Au niveau institutionnel, il existe peu de matériel pédagogique sur l’égalité femmes hommes et la nécessité d’un respect mutuel en Egypte. Ce matériel ne comprend pas de concepts spécifiques et clairs pour mettre fin à la VBG. De plus, le matériel est souvent culturellement encadré et n’est pas basé sur les droits humains. D’autre part, en Egypte, Il n’y a que 8 centres d’accueil pour femmes victimes de violence affiliées et sous la supervision du ministère de la solidarité sociale. Cependant, leurs efforts sont insuffisants et ne tiennent pas compte de la culture de la discrimination et de la violence à l’égard des femmes. De plus, les employés de ces centres d’accueil ne sont pas bien formé-e-s aux questions liées au genre et à la VBG [12].

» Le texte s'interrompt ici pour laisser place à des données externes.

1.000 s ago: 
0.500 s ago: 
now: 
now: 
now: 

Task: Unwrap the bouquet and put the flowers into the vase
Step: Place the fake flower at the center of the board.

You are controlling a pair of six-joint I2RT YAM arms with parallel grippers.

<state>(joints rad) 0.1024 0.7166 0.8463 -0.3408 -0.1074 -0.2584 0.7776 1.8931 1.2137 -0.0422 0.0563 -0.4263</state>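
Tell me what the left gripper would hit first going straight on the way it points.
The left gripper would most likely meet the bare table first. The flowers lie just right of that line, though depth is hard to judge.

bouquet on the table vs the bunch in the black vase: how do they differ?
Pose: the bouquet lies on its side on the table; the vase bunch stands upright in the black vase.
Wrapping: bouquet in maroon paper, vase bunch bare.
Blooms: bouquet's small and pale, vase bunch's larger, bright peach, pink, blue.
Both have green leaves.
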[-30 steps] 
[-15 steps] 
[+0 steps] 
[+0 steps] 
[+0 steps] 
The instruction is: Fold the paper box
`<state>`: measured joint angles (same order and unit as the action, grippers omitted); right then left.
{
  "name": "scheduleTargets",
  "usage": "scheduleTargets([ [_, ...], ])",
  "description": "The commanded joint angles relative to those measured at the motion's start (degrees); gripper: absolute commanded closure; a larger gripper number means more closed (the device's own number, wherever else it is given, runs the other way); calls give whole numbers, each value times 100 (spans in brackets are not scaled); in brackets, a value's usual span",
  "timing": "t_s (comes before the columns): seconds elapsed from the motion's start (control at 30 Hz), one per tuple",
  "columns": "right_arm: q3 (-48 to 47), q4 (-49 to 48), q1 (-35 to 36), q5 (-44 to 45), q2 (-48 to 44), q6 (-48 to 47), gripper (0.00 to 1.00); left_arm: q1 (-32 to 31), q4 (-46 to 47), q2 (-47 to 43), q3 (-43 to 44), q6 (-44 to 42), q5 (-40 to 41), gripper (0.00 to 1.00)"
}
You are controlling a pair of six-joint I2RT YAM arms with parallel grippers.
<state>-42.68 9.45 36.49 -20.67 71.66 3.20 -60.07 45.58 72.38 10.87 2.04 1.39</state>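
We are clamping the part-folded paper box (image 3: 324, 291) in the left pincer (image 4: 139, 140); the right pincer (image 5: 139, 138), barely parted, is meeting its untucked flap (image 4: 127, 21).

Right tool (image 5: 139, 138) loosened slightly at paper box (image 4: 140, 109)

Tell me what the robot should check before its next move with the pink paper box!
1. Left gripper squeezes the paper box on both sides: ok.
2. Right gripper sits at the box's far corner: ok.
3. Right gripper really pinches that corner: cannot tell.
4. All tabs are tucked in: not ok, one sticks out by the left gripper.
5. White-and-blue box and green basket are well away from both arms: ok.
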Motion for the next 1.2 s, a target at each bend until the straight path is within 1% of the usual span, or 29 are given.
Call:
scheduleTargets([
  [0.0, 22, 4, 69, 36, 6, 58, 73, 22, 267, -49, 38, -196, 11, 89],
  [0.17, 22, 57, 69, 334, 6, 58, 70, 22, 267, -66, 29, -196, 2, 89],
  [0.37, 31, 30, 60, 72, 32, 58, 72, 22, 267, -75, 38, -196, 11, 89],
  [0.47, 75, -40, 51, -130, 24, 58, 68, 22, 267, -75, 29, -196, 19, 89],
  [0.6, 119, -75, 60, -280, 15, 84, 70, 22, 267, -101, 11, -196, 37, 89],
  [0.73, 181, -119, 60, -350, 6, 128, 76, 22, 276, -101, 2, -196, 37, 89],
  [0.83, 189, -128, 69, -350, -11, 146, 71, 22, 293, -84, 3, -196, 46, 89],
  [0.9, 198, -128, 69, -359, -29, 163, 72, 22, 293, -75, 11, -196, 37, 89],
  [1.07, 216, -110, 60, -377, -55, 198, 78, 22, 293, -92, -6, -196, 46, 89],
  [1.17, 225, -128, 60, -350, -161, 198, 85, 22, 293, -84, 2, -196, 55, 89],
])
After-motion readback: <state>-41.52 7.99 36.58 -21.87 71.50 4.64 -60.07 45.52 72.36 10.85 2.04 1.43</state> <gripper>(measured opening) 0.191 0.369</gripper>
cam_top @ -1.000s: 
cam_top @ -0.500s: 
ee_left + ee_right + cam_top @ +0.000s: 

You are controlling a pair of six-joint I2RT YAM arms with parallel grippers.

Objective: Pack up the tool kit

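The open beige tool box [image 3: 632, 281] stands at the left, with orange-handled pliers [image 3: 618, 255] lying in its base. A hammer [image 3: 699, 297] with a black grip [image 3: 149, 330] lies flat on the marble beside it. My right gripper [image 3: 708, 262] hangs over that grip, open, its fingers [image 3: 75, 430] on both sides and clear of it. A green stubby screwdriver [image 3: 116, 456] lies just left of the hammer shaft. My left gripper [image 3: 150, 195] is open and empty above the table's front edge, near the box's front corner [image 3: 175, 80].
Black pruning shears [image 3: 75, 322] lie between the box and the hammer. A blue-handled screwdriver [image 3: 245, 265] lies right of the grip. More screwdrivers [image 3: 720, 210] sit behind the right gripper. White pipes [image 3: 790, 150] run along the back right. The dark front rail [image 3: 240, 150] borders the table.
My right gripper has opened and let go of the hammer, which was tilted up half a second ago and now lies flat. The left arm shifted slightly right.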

Sur le plan légal, les législateurs ont le rôle le plus important dans la lutte contre la VBG car ils sont chargés de promulguer et de modifier les lois, néanmoins la plupart des textes législatives ne tiennent pas compte de l’opinion des organisations de la société civile, qui essaie de transmettre les points de vue des victimes. Ainsi, les lois visant à protéger les femmes victimes de violence ne répondent pas souvent à leurs besoins. Par ailleurs, le recours à la loi en cas de violence est souvent entravé par des difficultés procédurales et financières rendant l’accès à la justice encore plus difficile pour les femmes victimes de violence [13].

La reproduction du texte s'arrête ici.